What is a "helper"?

If you don't feel comfortable using our site without assistance, you can add a helper to your account - for example, a child, grandchild or friend - who becomes  a "co-user" of the site with you.  They will be able to help you with your profile, and send and receive messages for you, if you like.

Do I have to post a photo?

You do not have to post a photo, either of yourself or of your home (if you are offering to share your home).  

However, and this is a *big* however, think about the impression you are creating.  Would you like to see a photo of a potential housemate?  Most people would!  So consider posting a photo of yourself, because it makes people more comfortable.

As for your home, we strongly recommend posting photos, as well.  If you spend any time on real estate sites, you will notice that photos are almost always available - there's a reason for that!  People will naturally want to see any home where they might consider living, and might avoid any housing profile that doesn't include pictures.

If you have an iPad, it is particularly easy to take photos and add them to our site.  Just click the button on the house profile page and you will be walked through a very simple process, step by step.  If you don't have an iPad, you can upload photos that are already on your PC or laptop.

I've never used an online service before; how can I get a real live human being to help me?

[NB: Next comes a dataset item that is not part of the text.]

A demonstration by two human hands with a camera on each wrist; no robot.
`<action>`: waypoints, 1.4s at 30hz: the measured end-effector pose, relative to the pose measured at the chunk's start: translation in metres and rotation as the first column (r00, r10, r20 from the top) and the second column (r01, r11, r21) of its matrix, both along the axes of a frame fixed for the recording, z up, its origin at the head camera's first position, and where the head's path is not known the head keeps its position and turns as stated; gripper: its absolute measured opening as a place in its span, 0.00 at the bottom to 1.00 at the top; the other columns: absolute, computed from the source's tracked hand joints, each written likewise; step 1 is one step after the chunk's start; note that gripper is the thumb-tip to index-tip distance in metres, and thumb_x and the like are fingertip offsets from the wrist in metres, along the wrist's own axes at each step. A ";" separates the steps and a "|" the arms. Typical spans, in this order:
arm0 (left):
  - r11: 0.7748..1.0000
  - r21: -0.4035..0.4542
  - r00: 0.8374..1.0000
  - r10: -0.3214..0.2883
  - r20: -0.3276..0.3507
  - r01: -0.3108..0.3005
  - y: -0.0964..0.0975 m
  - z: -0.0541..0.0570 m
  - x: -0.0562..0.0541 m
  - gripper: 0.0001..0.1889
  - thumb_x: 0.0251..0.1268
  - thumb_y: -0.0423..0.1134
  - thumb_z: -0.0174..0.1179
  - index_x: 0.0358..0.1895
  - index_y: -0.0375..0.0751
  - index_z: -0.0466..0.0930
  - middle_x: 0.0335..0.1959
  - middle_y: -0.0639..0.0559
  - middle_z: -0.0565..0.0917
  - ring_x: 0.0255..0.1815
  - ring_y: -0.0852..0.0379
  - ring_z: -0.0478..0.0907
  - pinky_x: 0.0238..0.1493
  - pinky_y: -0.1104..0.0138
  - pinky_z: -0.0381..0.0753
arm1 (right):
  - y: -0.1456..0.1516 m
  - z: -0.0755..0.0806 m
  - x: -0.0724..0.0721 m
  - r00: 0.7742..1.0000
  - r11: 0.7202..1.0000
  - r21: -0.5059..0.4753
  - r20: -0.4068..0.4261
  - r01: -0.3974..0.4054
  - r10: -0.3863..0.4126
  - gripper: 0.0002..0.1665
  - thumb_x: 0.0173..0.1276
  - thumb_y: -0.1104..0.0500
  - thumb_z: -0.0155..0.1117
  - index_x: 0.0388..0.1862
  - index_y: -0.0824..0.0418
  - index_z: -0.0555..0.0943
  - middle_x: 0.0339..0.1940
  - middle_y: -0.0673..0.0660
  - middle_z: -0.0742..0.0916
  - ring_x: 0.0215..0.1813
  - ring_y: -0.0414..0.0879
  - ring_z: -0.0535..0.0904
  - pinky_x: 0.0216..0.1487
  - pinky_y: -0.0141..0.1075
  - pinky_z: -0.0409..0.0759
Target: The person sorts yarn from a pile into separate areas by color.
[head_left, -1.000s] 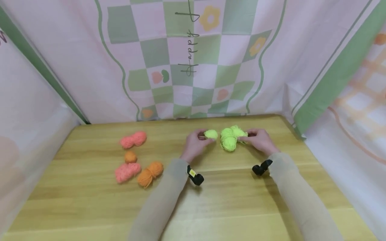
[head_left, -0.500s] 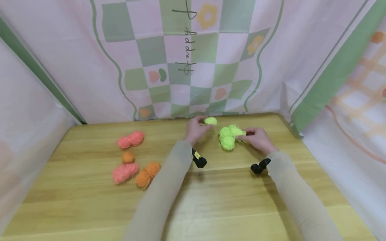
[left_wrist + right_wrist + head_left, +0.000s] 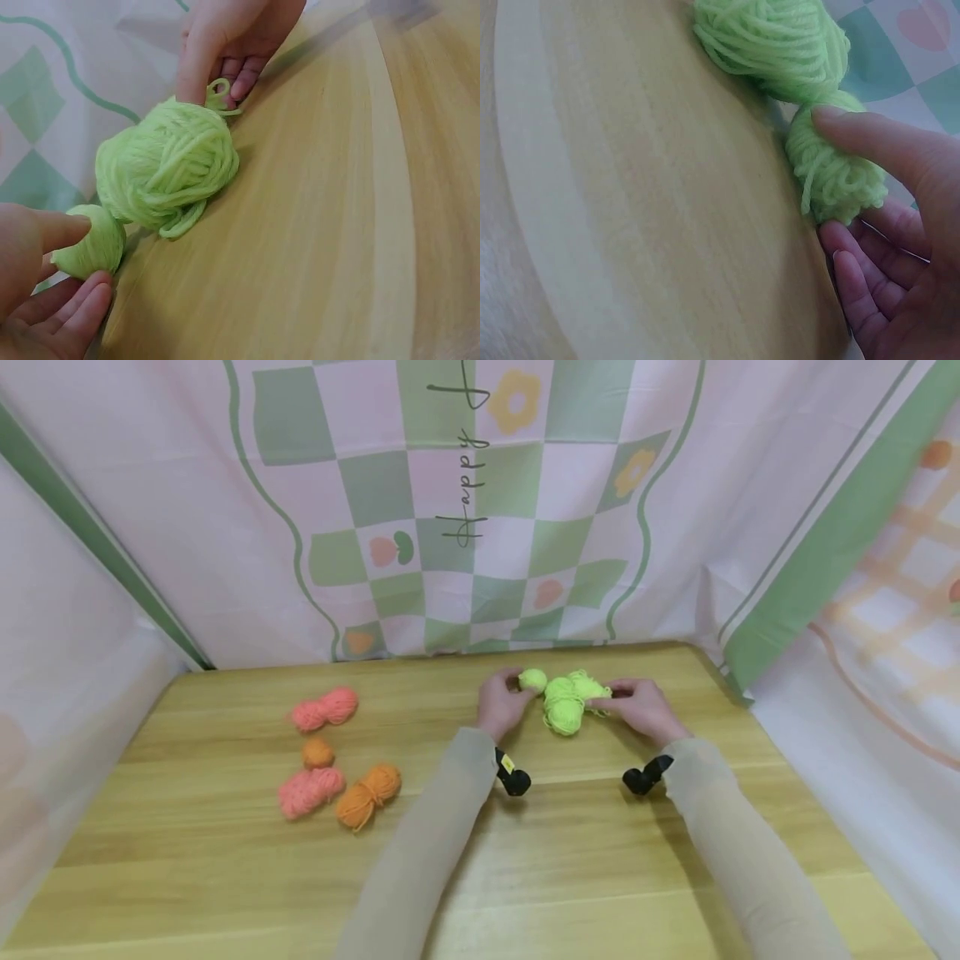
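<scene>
My left hand pinches a small lime-green yarn ball between thumb and fingers. That ball sits right at the left side of a larger lime-green yarn skein, as the left wrist view also shows. Behind and to the right lies another lime-green yarn skein with loose loops. Its right end is held by my right hand, thumb on top and fingers underneath in the right wrist view. The two skeins press against each other, end to side.
On the left of the wooden table lie a coral skein, an orange ball, a pink skein and an orange skein. A patterned curtain hangs along the back edge.
My left hand first moved the small green ball toward the back edge, then brought it forward and right, up against the larger green skein. The right hand keeps its hold, nearly still.
</scene>
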State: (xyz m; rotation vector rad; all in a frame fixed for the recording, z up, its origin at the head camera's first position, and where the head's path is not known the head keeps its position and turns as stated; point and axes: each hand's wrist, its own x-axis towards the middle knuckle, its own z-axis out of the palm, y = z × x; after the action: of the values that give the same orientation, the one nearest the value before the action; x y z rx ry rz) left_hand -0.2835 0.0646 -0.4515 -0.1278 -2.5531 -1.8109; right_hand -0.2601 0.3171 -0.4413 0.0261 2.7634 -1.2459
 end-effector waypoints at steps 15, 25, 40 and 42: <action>0.947 -0.025 0.948 -0.318 0.031 0.319 0.004 0.000 0.003 0.33 0.71 0.28 0.58 0.77 0.31 0.59 0.72 0.38 0.70 0.65 0.47 0.76 0.61 0.69 0.76 | -0.001 0.001 0.001 1.000 1.000 -0.008 -0.002 0.007 -0.007 0.45 0.63 0.36 0.74 0.65 0.68 0.77 0.62 0.68 0.81 0.63 0.60 0.74 0.69 0.55 0.68; 0.938 -0.020 0.939 -0.345 0.014 0.345 0.010 -0.005 0.008 0.31 0.73 0.29 0.55 0.77 0.27 0.58 0.74 0.37 0.67 0.69 0.46 0.72 0.65 0.69 0.72 | 0.000 0.000 0.002 1.000 0.999 -0.042 -0.013 0.005 -0.006 0.47 0.63 0.37 0.74 0.68 0.69 0.76 0.63 0.68 0.81 0.63 0.60 0.75 0.68 0.53 0.70; 0.959 0.050 0.960 -0.276 -0.046 0.278 -0.022 0.027 0.009 0.29 0.74 0.35 0.61 0.74 0.29 0.65 0.73 0.39 0.70 0.71 0.44 0.69 0.70 0.63 0.68 | 0.004 0.011 0.010 0.999 0.990 -0.134 0.008 -0.036 0.038 0.49 0.67 0.39 0.71 0.74 0.68 0.68 0.70 0.70 0.75 0.70 0.64 0.70 0.72 0.57 0.65; 0.960 0.055 0.960 -0.268 -0.079 0.273 -0.029 0.034 0.007 0.29 0.73 0.34 0.61 0.73 0.29 0.66 0.72 0.38 0.71 0.71 0.44 0.69 0.70 0.64 0.68 | 0.004 0.013 0.010 0.999 0.989 -0.140 0.005 -0.037 0.038 0.49 0.67 0.39 0.71 0.75 0.68 0.67 0.71 0.70 0.74 0.70 0.64 0.69 0.72 0.57 0.64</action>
State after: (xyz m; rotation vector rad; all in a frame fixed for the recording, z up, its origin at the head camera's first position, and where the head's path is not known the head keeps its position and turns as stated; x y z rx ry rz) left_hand -0.2763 0.0355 -0.4171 -0.5566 -2.5285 -1.9327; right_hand -0.2498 0.3208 -0.4283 -0.0324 2.6503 -1.4238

We designed Senior Homeshares to support several kinds of in-person help:

  1. You can contact us via the customer service box at the bottom right of the screen (when you are logged in).
  2. You can email us at support@seniorhomeshares.com.
  3. You can add a "helper" - like a son or daughter, friend, or neighbor - to your account (click here to do that). Your helper can assist you in filling out your profile, or even sending or answering your email.
  4. We encourage local organizations such as libraries, senior centers, churches and social service organizations to let neighborhood elders know about Senior Homeshares, and we will provide them instructions on how to help others use the service. They can email us at support@seniorhomeshares.com.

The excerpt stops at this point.